_Task to carry out_
Give back every line of the material below that has the string "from".

_Source material_
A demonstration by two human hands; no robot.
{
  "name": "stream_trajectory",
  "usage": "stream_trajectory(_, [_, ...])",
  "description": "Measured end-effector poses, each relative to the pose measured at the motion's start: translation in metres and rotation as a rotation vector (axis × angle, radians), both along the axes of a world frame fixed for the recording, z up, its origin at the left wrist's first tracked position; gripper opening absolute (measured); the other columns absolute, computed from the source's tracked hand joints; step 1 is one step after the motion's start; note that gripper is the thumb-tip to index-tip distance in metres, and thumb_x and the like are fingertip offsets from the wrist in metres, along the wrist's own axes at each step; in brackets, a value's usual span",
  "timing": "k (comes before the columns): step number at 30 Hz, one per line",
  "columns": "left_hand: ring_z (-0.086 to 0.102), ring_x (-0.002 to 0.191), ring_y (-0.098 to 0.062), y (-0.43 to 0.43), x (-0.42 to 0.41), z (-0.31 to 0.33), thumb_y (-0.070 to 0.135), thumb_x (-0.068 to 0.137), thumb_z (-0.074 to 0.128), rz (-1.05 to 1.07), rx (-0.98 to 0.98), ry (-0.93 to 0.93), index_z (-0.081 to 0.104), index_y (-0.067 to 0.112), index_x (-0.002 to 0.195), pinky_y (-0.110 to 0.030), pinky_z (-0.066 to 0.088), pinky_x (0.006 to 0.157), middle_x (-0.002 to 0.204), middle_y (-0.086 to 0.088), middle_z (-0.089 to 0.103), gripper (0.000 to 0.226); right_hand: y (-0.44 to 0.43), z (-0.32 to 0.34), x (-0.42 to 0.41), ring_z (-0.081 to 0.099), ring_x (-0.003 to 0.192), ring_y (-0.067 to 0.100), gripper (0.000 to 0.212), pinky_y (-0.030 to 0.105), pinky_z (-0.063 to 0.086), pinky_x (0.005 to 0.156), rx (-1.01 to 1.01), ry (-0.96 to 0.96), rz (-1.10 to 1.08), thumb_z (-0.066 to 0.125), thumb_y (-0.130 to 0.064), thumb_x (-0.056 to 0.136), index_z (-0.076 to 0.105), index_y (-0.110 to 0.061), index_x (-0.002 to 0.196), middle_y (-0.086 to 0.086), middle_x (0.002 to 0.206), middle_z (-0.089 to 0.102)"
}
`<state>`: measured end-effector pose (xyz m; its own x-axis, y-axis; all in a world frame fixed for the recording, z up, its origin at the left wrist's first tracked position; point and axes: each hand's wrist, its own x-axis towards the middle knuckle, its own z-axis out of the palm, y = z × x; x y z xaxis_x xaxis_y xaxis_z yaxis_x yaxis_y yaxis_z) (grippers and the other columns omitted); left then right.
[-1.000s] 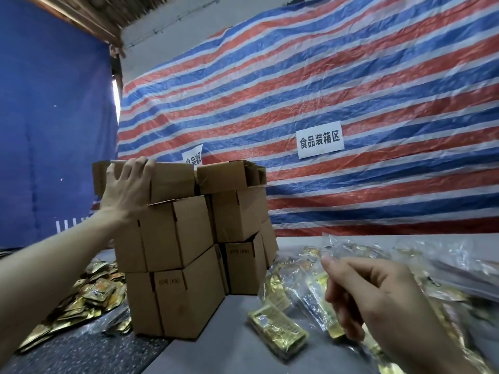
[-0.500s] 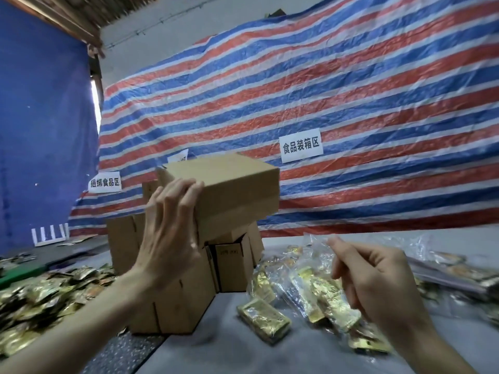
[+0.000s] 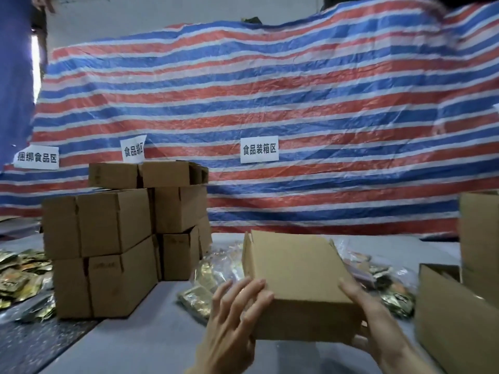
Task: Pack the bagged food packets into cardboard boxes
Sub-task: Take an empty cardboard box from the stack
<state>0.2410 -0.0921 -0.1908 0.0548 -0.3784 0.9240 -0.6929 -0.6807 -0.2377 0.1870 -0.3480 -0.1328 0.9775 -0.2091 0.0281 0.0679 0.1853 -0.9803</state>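
Item: small brown cardboard box (image 3: pixel 297 282). You are holding it between both hands, over the near part of the grey tabletop (image 3: pixel 135 344).

Left hand (image 3: pixel 232 317): fingers are spreading and curling over the box's near left corner, gripping it.

Right hand (image 3: pixel 375 325): fingers are lying along the top right edge, with the thumb tucking beneath. It is gripping too.

Clear bags of gold foil food packets (image 3: pixel 199 298) are lying on the table just behind the box.

A stack of brown cardboard cartons (image 3: pixel 108 238) is standing to the left, and an open-topped brown carton (image 3: pixel 453 319) is sitting at the right.

A red, white and blue striped tarpaulin (image 3: pixel 270 103) is hanging behind, carrying a white paper label (image 3: pixel 259 149).
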Motion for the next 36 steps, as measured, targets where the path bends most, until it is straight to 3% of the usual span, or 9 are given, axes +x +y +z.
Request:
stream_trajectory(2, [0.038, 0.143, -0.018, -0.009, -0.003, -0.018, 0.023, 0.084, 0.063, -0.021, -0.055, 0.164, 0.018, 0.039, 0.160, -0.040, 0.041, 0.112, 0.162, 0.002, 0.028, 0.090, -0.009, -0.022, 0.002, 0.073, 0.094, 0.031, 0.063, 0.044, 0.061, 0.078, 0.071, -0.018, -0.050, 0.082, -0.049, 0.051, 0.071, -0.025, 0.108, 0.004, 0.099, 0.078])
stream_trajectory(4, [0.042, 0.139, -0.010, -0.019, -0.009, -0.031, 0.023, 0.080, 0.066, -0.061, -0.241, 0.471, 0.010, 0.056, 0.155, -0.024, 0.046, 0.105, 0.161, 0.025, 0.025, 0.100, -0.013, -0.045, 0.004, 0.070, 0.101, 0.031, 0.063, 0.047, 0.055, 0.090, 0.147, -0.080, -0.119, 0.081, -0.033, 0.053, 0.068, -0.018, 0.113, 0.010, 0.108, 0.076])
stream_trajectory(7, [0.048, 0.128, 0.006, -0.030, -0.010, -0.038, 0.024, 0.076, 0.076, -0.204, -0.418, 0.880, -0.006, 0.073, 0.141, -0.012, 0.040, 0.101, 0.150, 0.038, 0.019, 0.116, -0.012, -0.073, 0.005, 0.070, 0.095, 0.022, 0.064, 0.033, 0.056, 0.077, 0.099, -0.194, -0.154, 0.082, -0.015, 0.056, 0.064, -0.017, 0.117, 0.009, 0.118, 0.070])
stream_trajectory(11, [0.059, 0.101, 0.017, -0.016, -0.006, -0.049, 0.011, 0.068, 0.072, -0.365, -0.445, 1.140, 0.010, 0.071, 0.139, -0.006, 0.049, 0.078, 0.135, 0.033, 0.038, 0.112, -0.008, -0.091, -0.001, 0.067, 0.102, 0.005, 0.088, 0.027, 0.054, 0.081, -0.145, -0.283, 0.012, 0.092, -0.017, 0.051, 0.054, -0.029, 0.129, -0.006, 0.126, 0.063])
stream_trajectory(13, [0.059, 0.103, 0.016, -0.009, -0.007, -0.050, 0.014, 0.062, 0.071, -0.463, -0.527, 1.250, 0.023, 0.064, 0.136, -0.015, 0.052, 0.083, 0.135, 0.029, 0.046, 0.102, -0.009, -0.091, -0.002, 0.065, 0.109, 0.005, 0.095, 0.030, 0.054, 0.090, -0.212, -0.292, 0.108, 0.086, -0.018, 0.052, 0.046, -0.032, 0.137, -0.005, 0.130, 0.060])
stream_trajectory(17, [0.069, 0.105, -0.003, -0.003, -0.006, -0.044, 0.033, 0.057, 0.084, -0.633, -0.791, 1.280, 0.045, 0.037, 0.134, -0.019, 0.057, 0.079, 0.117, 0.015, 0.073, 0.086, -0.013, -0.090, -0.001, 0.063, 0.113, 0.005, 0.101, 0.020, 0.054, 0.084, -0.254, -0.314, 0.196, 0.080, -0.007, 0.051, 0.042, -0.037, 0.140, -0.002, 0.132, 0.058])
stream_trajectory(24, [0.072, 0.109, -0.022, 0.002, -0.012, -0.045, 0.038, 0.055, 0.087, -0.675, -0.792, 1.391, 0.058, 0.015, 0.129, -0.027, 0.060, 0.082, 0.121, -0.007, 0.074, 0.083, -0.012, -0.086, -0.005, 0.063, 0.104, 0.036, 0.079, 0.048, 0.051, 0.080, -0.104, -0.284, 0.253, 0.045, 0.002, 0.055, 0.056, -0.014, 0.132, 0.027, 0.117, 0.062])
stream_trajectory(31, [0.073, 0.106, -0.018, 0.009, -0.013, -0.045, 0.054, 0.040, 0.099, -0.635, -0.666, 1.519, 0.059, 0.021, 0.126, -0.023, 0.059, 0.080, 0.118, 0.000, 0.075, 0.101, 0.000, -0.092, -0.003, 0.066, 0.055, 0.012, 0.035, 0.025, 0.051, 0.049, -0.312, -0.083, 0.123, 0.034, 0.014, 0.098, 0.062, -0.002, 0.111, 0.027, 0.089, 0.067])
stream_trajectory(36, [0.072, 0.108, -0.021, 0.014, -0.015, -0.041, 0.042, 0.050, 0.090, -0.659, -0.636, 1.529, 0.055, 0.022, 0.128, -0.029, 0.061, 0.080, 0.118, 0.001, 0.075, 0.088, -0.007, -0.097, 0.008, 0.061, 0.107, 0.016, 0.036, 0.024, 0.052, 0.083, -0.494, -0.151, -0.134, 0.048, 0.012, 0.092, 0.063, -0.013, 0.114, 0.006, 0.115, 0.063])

_Response below_
  "description": "Measured end-effector poses, each relative to the pose measured at the motion's start: translation in metres and rotation as a rotation vector (axis × angle, radians), both along the axes of a world frame fixed for the recording, z up, its origin at the left wrist's first tracked position; gripper opening absolute (measured); the other columns absolute, computed from the source's tracked hand joints; step 1 is one step after the motion's start; note that gripper is the thumb-tip to index-tip distance in metres, and thumb_x and the like are fingertip offsets from the wrist in metres, along the wrist's own axes at each step; in brackets, a value's usual span",
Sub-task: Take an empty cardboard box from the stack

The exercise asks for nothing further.